WHAT IS EXPECTED =>
Set the listing down again in full, word for word, with the pictures left out.
────────────────────
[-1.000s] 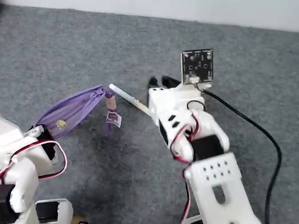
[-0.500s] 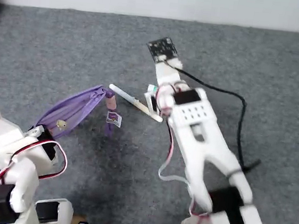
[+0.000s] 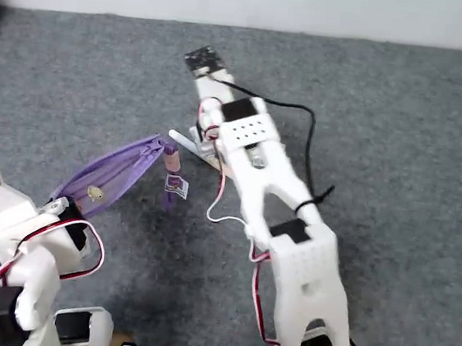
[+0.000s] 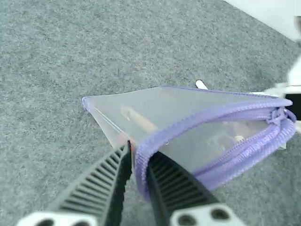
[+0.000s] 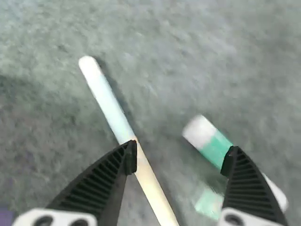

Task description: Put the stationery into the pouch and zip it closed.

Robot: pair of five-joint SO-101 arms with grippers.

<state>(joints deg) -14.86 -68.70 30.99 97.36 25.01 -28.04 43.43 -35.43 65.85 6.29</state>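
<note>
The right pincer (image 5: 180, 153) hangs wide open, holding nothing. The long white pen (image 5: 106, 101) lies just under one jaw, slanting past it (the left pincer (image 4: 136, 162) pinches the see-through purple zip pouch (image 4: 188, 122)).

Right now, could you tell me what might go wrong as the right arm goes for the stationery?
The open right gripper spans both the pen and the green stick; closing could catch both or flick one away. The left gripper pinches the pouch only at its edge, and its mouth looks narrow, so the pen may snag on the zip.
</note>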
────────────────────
SOLUTION TO THE EXERCISE =>
[-1.000s] 
[-0.500s] 
[+0.000s] 
[+0.000s] 
[+0.000s] 

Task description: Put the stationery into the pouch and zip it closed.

Robot: pair of five-joint SO-101 arms with grippers.

<state>(joints deg) -14.86 -68.70 30.99 97.36 25.01 -28.04 43.43 -35.43 65.85 6.29</state>
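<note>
The right pincer (image 5: 180, 153) hangs wide open, holding nothing. The long white pen (image 5: 106, 101) lies just under one jaw, slanting past it (the left pincer (image 4: 136, 162) pinches the see-through purple zip pouch (image 4: 188, 122)).

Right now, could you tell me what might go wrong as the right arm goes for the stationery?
The open right gripper spans both the pen and the green stick; closing could catch both or flick one away. The left gripper pinches the pouch only at its edge, and its mouth looks narrow, so the pen may snag on the zip.
</note>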

This exercise calls for no further output.